While we often associate “literacy” with a language or with reading and writing, the term has been adapted in response to major shifts in our technological landscape. For example, frameworks for information literacy emerged after widespread computerization in the 1970s and 1980s. When that landscape changed in the 1990s with personal computing and the World Wide Web, new forms of visual, multimodal, spatial and technological literacy (multiliteracies) were proposed. Then, in the 2010s, data literacy followed the advent of social media, smartphones and the surveillance economy they powered. Generative AI crashed into public consciousness in the 2020s and AI literacy wasn’t far behind.
All of these frameworks share two basic commitments. First, they combine applied skills with critical understanding. Their “literacy” is not simply how to use or navigate a given technology, but how to understand and help steer its broader social, economic, cultural and environmental consequences. Second, these literacies are all interdisciplinary. Like the technologies themselves, these new literacies cross traditional academic boundaries, demanding integrated knowledge and collaboration to address large-scale socio-technological change.

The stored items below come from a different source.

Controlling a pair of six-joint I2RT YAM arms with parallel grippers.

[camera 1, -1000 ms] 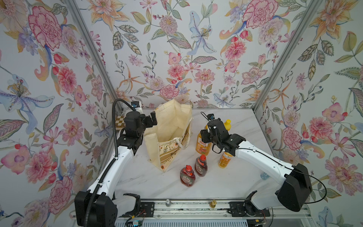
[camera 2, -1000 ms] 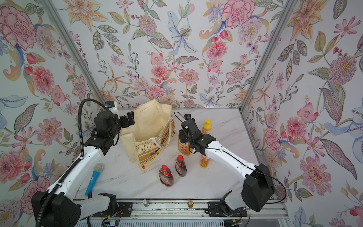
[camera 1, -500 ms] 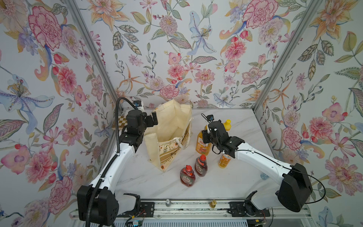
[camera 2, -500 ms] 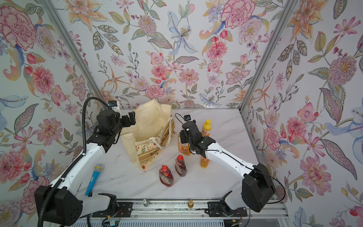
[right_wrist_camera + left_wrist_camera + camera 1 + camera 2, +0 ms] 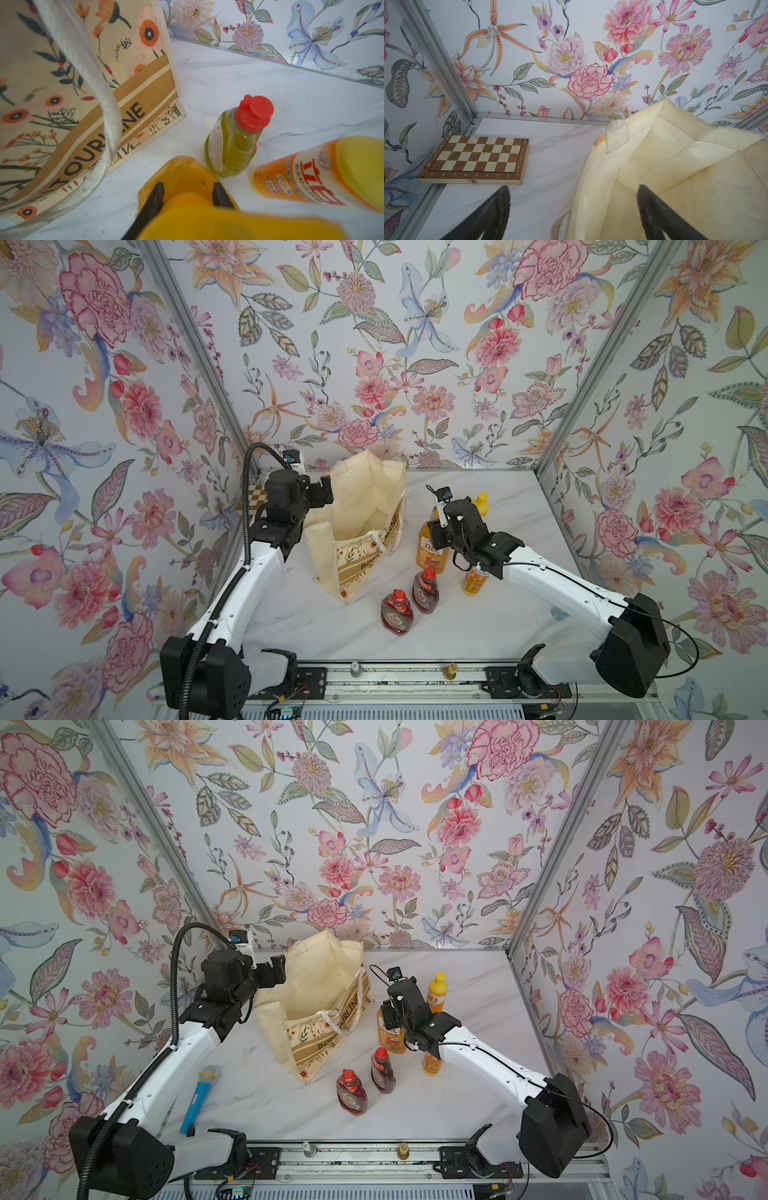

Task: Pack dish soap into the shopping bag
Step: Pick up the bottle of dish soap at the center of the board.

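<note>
The right fingers (image 5: 154,197) have just clamped the tall orange pump bottle (image 5: 185,172), which stands on the surface (image 5: 519,497) beside the shopping bag (image 5: 361,510). The left fingers (image 5: 494,209) gape at the bag's rim. A lift likely follows.

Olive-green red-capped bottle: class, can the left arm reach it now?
Probably not: the cream canvas tote stands between the left gripper and the olive-green bottle, and the right gripper crowds it.

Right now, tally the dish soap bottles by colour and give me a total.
Tall orange plastic pump bottle: 1
Orange plastic bottles with yellow caps: 2
Dark-red plastic bottles with red caps: 2
Olive-green plastic bottle with red cap: 1
Total: 6
</note>
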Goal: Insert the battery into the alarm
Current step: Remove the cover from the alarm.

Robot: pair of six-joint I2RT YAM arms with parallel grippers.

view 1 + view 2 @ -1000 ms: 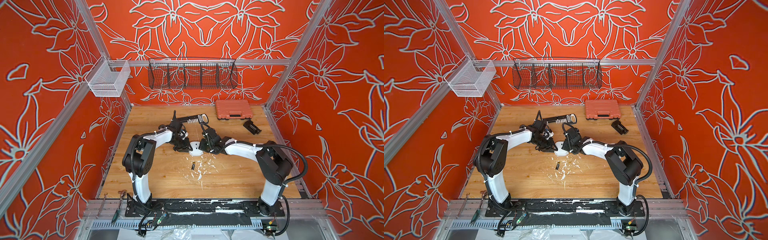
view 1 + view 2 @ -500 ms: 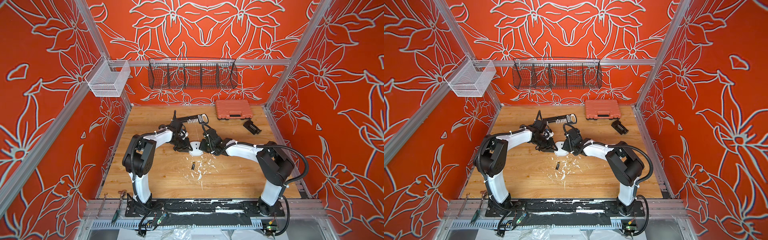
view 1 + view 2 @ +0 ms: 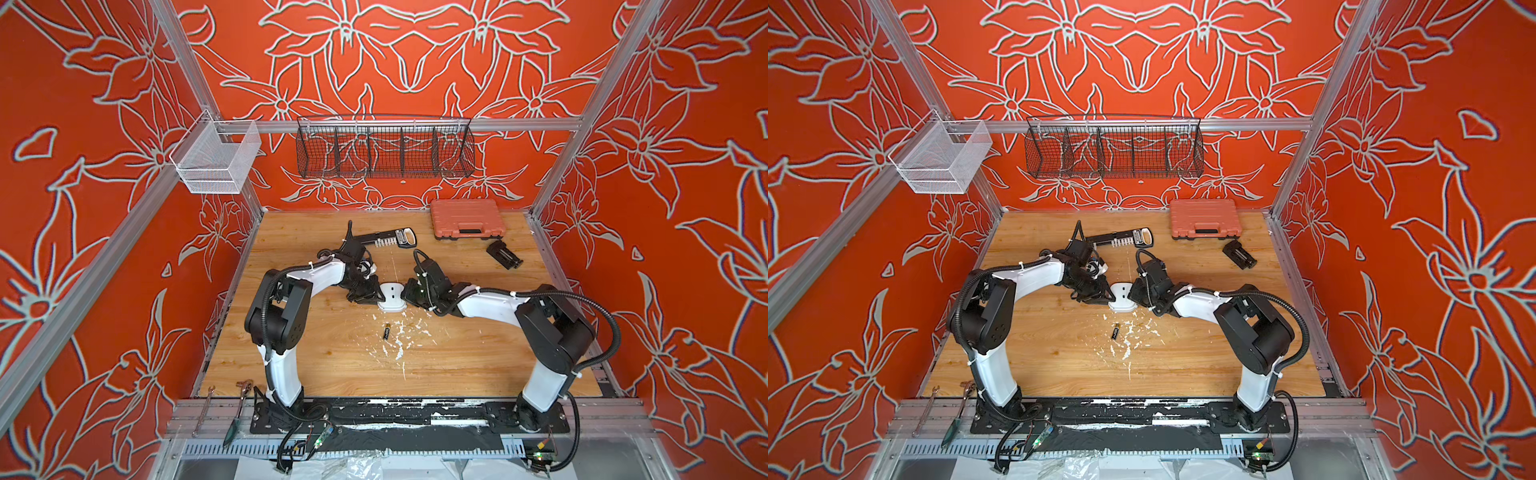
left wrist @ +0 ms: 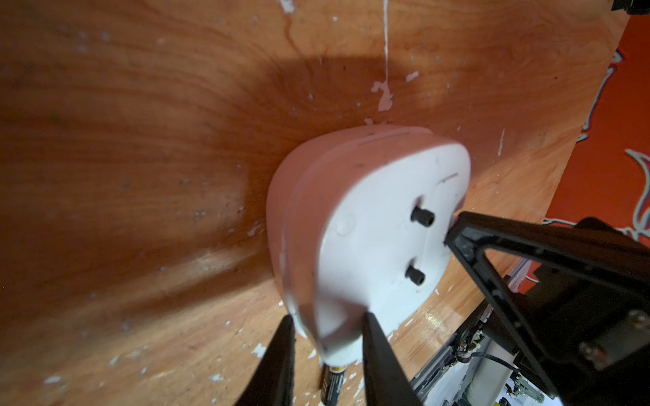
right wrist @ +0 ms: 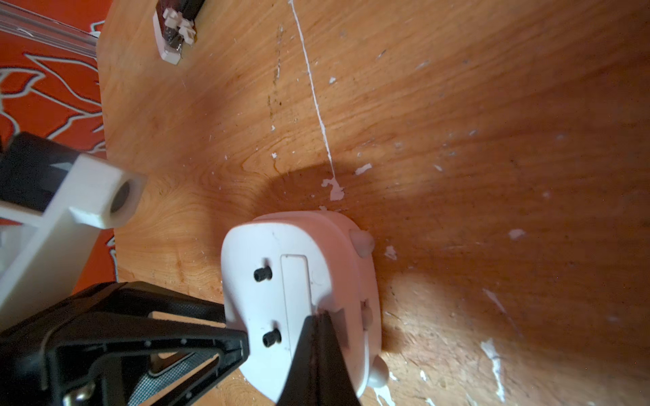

So, what comprises AI literacy? Various frameworks have been proposed for different educational levels. Those looking for a primer on K-12 might consider committee guidelines from the North Carolina Department of Public Instruction. In the context of higher education, I would recommend the “adjustable interdisciplinary socio-technical curriculum” by Sri Yash Tadimalla and Mary Lou Maher at UNC Charlotte. Their proposal usefully lays out key knowledge outcomes and suggests how it might be adapted given any institution’s curricular constraints. Their “four pillars of AI Literacy” offers a general need-to-know for everyone — including students, administrators, staff and instructors — are as follows:
1. Understanding the scope and technical dimensions of AI.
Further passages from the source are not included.